YES. This is why I don't code as a job; to me, coding is a creative exercise and I just hate doing creative things for a living. (I've supported myself/made money with both development work and fiction writing.) I can't force myself to be creative on a deadline, and if I rush something through without giving my brain enough time to think through it, it bothers me because there might be a better way and I get annoyed if I'm forced to give out work that isn't my best.

> Often it's juggling the task ontop of a thousand others and being constantly distracted.

Yes. How the hell am I supposed to problem solve if I'm never allowed any time to think or allowed to make mistakes, explore, etc?

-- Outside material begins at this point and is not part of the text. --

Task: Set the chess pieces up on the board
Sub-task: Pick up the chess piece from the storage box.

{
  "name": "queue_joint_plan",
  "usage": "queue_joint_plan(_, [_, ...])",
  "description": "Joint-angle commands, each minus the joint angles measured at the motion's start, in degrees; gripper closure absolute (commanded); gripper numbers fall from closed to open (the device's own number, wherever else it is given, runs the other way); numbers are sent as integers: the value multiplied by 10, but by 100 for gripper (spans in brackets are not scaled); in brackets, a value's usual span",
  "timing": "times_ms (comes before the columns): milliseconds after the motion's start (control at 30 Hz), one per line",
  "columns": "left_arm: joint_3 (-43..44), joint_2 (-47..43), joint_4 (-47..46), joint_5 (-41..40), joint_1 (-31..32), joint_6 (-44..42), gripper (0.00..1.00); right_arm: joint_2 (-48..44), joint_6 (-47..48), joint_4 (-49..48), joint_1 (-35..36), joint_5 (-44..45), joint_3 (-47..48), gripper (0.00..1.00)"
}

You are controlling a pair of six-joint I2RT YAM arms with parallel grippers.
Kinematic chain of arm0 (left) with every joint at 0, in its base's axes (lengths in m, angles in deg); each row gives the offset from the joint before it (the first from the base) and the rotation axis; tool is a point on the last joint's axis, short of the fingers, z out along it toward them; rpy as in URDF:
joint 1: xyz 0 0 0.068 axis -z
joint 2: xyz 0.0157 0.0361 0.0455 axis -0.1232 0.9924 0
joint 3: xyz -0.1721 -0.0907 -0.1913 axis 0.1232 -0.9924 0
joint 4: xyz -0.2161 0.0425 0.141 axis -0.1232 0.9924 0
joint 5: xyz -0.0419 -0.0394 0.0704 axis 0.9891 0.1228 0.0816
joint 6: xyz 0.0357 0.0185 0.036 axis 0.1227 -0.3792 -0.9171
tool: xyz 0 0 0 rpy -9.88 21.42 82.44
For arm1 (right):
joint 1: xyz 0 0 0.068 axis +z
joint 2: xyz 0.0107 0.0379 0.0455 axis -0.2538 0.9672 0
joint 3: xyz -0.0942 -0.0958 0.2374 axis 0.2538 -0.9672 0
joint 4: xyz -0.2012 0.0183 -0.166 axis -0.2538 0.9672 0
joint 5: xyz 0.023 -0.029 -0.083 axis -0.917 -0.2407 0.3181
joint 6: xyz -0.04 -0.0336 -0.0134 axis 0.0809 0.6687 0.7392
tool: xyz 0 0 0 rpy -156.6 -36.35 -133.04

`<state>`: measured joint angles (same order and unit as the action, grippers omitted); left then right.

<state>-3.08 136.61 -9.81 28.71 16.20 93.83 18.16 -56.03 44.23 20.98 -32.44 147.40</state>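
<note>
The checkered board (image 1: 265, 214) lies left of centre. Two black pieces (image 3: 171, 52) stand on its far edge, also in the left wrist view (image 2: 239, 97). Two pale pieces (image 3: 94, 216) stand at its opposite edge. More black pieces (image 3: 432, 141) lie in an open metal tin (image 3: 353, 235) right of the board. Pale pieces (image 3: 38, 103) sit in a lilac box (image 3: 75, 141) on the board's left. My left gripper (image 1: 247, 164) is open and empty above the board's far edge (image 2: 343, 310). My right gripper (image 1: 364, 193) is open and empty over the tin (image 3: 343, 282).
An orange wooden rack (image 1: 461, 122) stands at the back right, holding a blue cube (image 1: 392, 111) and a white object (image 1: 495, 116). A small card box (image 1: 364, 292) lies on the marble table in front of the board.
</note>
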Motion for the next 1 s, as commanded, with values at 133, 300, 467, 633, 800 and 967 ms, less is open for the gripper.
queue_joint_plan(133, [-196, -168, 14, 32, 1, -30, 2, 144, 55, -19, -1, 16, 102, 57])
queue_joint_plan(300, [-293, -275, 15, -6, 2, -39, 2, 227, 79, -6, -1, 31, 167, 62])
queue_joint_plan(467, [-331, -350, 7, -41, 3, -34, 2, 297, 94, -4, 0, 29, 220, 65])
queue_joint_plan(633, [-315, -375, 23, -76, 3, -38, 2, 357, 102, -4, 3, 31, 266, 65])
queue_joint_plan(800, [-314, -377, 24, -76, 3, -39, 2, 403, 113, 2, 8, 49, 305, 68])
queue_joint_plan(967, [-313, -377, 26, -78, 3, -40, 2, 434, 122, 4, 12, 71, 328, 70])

>This is why I don't code as a job

What do you do for a living instead?


I work in political communications/education as the only techy person on a non-tech team. I have a background in front-end/UX + librarianship and instructional design. So while I do code when I make instructional materials + use my knowledge when I do things like our metrics/data analysis, it's not the majority of my job and none of my teammates can code at all (all but one of them break out in hives if they have to look at HTML).

Minuses: Nobody appreciates when you pull off something difficult/do something impressive.

Pluses: Coding is black magic to them so if I need more time I can say 'this will take me longer' and they're like 'alright'. That wouldn't fly in an actual developer job.

I also do research, outreach, and do things like give educational talks on civics + administrative law concepts. So I prefer to make a living with my research skills and public speaking/presentation abilities as opposed to my creative/coding ones.

I like to use my creative/coding skills as an extra: I'm a LOT better at my job than I would be without my tech background.